What is needed:
Write out, precisely and in full, each line of the material.

Supplied data:
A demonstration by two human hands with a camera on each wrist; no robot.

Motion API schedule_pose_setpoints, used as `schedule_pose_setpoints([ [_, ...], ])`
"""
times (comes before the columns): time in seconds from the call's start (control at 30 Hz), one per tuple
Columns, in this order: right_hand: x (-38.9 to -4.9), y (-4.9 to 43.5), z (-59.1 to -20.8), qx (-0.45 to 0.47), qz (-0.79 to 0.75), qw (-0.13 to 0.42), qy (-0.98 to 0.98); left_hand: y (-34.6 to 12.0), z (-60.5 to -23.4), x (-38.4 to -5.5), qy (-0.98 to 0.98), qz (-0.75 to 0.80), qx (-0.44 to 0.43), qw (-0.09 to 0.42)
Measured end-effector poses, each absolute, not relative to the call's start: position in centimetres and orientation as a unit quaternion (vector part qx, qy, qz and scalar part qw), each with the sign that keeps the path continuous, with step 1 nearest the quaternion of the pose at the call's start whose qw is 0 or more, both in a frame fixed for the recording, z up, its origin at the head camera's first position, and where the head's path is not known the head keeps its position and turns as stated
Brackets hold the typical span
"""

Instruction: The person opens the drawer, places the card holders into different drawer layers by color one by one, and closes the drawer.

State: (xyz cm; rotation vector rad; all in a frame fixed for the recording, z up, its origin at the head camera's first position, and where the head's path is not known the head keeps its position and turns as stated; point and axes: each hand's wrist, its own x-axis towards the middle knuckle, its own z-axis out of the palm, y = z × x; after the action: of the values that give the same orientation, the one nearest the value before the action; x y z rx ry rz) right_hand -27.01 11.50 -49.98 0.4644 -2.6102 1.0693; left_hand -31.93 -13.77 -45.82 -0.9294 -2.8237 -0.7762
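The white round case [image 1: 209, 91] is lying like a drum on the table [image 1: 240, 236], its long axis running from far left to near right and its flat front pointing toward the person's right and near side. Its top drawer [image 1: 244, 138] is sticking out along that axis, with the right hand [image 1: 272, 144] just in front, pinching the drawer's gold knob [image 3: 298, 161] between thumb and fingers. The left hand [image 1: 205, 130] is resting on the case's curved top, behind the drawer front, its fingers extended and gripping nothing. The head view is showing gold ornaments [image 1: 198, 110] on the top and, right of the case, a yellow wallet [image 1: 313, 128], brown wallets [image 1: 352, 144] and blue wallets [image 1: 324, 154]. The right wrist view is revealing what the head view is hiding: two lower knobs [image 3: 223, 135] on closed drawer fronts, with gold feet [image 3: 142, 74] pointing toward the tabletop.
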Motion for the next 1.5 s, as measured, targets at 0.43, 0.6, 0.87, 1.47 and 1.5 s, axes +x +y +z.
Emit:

Answer box:
A demonstration by two human hands with a camera on each wrist; no robot.

Motion API schedule_pose_setpoints, used as `schedule_pose_setpoints([ [_, ...], ])`
"""
times (comes before the columns): time in seconds from the call's start (control at 30 Hz), one per tuple
Columns, in this order: right_hand: x (-38.9 to -4.9), y (-4.9 to 43.5), z (-59.1 to -20.8), qx (-0.45 to 0.47), qz (-0.79 to 0.75), qw (-0.13 to 0.42), qy (-0.98 to 0.98); left_hand: y (-34.6 to 12.0), z (-60.5 to -23.4), x (-38.4 to -5.5), qy (-0.98 to 0.98), qz (-0.75 to 0.80), qx (-0.44 to 0.43), qw (-0.09 to 0.42)
Measured end-effector poses, each absolute, not relative to the call's start: position in centimetres and orientation as a unit quaternion (vector part qx, qy, qz and scalar part qw), each with the sign that keeps the path continuous, with step 1 nearest the quaternion of the pose at the call's start whose qw is 0 or more, both in a frame fixed for the recording, z up, its origin at the head camera's first position, and where the head's path is not known the head keeps its position and turns as stated
Brackets hold the typical span
"""

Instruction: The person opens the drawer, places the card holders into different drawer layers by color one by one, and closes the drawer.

State: (xyz cm; rotation vector rad; all in a frame fixed for the recording, z up, its origin at the head camera's first position, and where the head's path is not known the head keeps its position and turns as stated; point and axes: each hand's wrist, its own x-axis towards the middle knuckle, its own z-axis out of the palm, y = z × x; after the action: of the values that give the same orientation, the one nearest the value before the action; x y z rx ry rz) right_hand -27.01 11.50 -49.98 0.4644 -2.6102 1.0693; left_hand -31.93 -13.77 -45.82 -0.9294 -2.8237 -0.7762
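The white round case [image 1: 209, 91] is lying like a drum on the table [image 1: 240, 236], its long axis running from far left to near right and its flat front pointing toward the person's right and near side. Its top drawer [image 1: 244, 138] is sticking out along that axis, with the right hand [image 1: 272, 144] just in front, pinching the drawer's gold knob [image 3: 298, 161] between thumb and fingers. The left hand [image 1: 205, 130] is resting on the case's curved top, behind the drawer front, its fingers extended and gripping nothing. The head view is showing gold ornaments [image 1: 198, 110] on the top and, right of the case, a yellow wallet [image 1: 313, 128], brown wallets [image 1: 352, 144] and blue wallets [image 1: 324, 154]. The right wrist view is revealing what the head view is hiding: two lower knobs [image 3: 223, 135] on closed drawer fronts, with gold feet [image 3: 142, 74] pointing toward the tabletop.
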Motion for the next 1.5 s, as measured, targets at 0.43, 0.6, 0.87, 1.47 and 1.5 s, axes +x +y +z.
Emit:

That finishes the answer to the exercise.